(TASK DATA begins)

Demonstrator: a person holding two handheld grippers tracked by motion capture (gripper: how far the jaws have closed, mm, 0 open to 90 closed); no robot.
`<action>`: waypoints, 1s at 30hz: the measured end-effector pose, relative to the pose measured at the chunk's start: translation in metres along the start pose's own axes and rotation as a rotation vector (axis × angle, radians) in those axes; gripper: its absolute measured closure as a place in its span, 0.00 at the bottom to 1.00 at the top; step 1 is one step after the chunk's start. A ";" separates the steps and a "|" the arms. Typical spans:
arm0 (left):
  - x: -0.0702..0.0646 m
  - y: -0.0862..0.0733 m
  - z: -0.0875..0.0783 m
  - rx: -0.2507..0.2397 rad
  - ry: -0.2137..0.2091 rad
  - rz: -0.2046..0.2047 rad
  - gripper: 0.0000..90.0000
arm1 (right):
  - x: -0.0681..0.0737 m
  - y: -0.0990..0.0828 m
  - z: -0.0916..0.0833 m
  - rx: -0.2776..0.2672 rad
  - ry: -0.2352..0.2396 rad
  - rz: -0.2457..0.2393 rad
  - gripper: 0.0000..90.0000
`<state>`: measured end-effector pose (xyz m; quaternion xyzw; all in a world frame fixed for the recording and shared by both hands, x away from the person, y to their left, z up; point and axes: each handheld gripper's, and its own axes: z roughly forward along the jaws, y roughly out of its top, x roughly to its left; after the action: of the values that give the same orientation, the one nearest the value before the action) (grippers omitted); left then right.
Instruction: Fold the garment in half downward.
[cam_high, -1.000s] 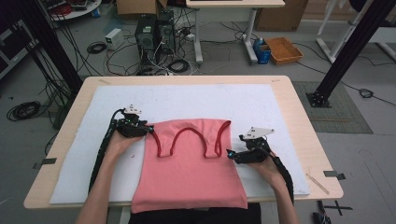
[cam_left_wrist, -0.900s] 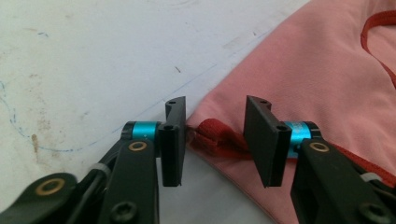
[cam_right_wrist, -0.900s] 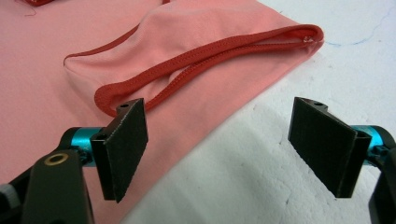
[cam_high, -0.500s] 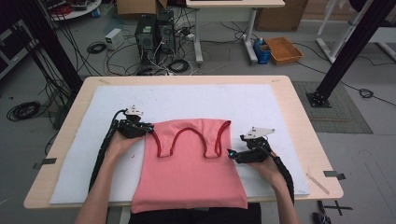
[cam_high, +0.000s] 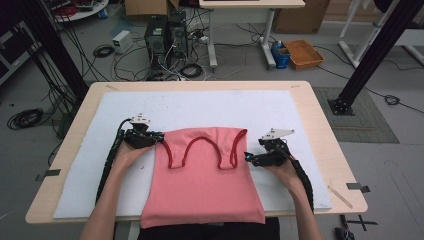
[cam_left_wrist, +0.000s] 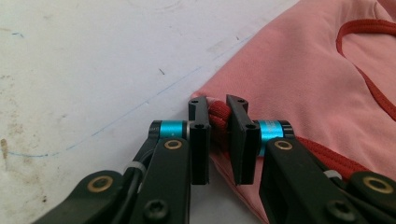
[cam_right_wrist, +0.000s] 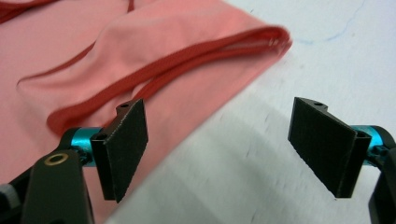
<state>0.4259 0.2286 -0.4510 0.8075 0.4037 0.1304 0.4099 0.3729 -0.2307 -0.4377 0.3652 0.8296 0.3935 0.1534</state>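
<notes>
Two tongs on white mat (cam_high: 210, 107): left (cam_left_wrist: 218, 122) clamps pink top (cam_high: 202, 185), right (cam_right_wrist: 224, 140) gapes

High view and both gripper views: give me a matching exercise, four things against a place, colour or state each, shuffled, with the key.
Things:
1. left gripper
2. right gripper
3. pink sleeveless fabric top with dark red trim
4. orange plastic tray

States:
A. on the floor beyond the table
B. jaws spread wide, nothing between them
C. lying flat on the white mat, hem over the near edge
D. jaws pinched on a bunched red-trimmed corner of the top

Pairs: 1-D, 2-B, 3-C, 4-A
</notes>
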 end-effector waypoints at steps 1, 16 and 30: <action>0.000 0.000 0.000 0.001 -0.001 -0.001 0.89 | -0.001 0.004 0.001 -0.001 -0.002 0.002 0.22; -0.001 0.001 0.000 0.006 0.009 0.014 0.88 | -0.036 0.061 0.048 0.075 -0.064 0.028 0.35; -0.002 0.000 0.000 0.006 0.011 0.011 0.88 | -0.040 0.053 0.065 0.141 -0.015 0.049 0.57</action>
<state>0.4251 0.2273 -0.4504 0.8102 0.4018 0.1361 0.4046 0.4613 -0.2026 -0.4401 0.3983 0.8449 0.3349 0.1238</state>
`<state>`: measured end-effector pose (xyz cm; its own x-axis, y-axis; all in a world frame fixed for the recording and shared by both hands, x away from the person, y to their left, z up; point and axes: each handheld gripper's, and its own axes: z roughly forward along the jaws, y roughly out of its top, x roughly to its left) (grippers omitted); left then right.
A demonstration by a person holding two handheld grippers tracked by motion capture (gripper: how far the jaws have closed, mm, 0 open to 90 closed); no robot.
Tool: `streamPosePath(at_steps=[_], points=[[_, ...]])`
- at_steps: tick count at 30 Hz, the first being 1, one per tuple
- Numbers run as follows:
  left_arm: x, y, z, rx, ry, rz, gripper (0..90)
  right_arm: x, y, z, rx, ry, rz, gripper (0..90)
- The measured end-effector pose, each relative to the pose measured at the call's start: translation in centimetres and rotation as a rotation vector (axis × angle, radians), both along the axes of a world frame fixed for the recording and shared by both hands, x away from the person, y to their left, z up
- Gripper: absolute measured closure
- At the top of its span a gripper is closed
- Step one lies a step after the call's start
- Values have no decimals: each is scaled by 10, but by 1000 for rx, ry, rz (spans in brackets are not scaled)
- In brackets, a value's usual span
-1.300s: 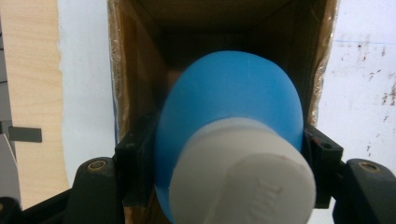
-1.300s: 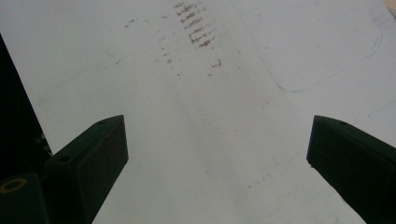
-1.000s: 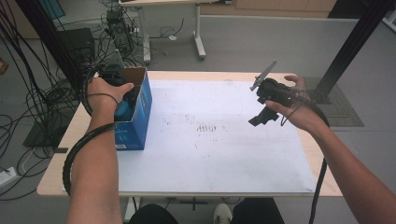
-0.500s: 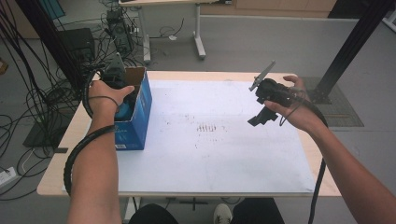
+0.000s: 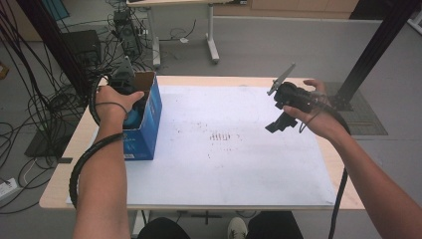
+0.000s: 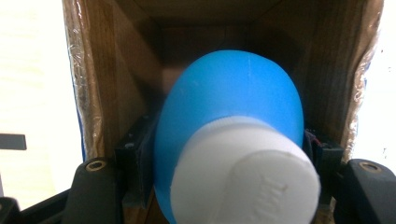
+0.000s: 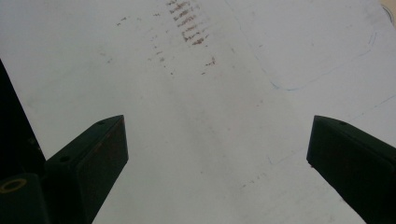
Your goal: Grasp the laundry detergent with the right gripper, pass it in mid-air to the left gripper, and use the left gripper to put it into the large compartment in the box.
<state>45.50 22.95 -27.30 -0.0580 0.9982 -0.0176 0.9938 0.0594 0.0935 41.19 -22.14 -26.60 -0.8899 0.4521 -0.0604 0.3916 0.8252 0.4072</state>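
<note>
Likely light, slick, rigid blue plastic bottle with white cap (image 6: 229, 135) in blue cardboard box (image 5: 144, 134) at 9 o'clock: left tongs (image 6: 224, 186) clamp its shoulder, right tongs (image 7: 217, 154) gape idle.

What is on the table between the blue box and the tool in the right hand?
Nothing stands there: in the high view, just bare white paper with faint brown smudges lies between the blue box and the right tool.

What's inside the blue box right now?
Inside the blue box a blue bottle with a white cap sits between the left gripper jaws, which are closed on its sides. The bottle covers the box's floor, so anything beneath it is hidden.
</note>
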Motion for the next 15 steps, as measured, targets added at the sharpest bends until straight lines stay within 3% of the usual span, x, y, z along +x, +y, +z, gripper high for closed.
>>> streamPosePath(at_steps=[15], points=[[0,1,-1,-5,-8,6,348,1,2,-1,-4,4,7,52]])
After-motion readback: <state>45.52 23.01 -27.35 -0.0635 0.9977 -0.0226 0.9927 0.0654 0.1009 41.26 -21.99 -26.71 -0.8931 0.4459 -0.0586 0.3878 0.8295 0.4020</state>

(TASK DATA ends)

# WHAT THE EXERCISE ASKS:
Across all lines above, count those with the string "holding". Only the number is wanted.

# ANSWER BELOW:
2